Pour ce qui concerne les responsabilités familiales et les soins aux enfants, les hommes se montrent plus engagés : 68% d’entre eux s’occupent tous les jours de leur progéniture (92% des femmes, par comparaison). Même si partout en Europe, les femmes sont plus mise à contribution par la parentalité, plusieurs pays atteignent ou dépassent les 80% de pères investis : Suède, Slovénie, Portugal, Pays Bas.

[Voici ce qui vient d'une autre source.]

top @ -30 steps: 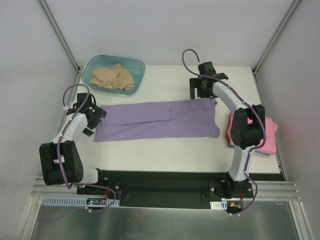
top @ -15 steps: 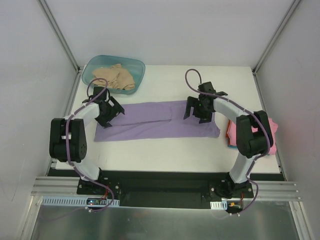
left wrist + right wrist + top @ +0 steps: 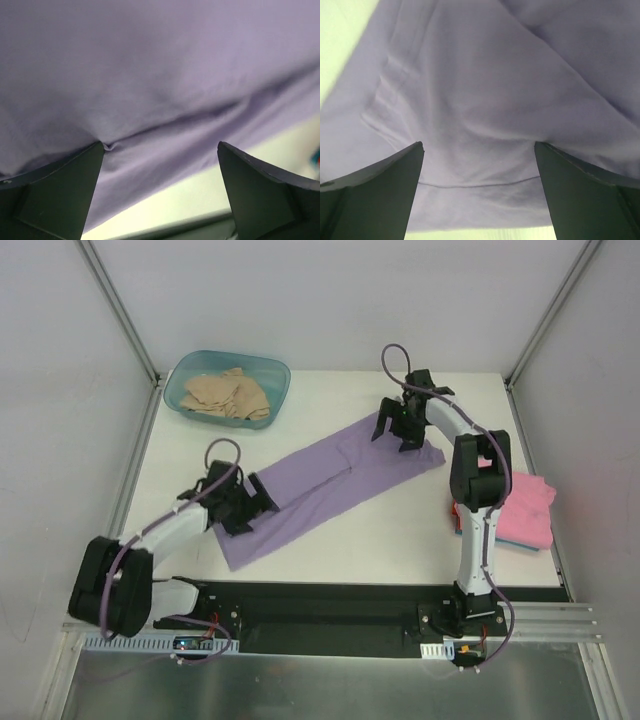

Monoparentalité : une préoccupation majeure de la lutte contre la précarisation des femmes
Les Européennes sont 7 fois plus nombreuses que les Européens à vivre seule avec un ou plusieurs enfants. En moyenne, c’est 7,7% des femmes de 25 à 49 ans qui sont en situation de monoparentalité contre 1,1% des hommes de la même classe d’âge. Les chiffres s’envolent dans certains pays, comme en Lituanie où plus d’une femme sur 6 est à la tête d’un foyer monoparental. c’est près d’une sur 8 au Royaume Uni, une sur 10 en Suède, en France ou en Lettonie.
Le croisement des données sur la monoparentalité avec celles du taux d’activité des mères, celles du temps partiel et celles des écarts salariaux fait froid dans le dos : c’est une trappe à pauvreté à ouvertures multiples qui guette les mères européennes.
Loisirs, activités sportives et sociales : le besoin de temps pour soi!
L’INSSE établissait en 2010 l’écart de temps de loisir entre les femmes et les hommes à 18%. Les femmes ont moins de temps et d’occasions d’une vie à elle, dédiée à leur épanouissement personnel à leur vie sociale. Cela s’en ressent dans les écarts de pratiques sportives (elles sont 17% de moins que les hommes à faire du sport au moins 150 minutes par semaine). Elles sont en revanche légèrement plus nombreuses à avoir des activités culturelles et à interagir sur les réseaux sociaux.
Isolement des personnes âgées : les femmes deux fois plus touchées
40,1% des femmes de plus de 65 ans dans l’Union européenne vivent seules. C’est deux fois plus que les hommes (19,7%). Un fait en partie attribuable à l’espérance de vie supérieure des femmes (84,7 ans contre 80 ans pour les hommes) mais aussi à une moindre fréquence des ré-unions après divorce ou séparation.
A noter, en cohérence avec les études qui mettent en évidence les effets sur l’état général de l’isolement, un sentiment d’être en bonne santé de 6,5 points inférieur chez les femmes de cette catégorie d’âge que chez les hommes.
Marie Donzel, pour le webmagazine EVE.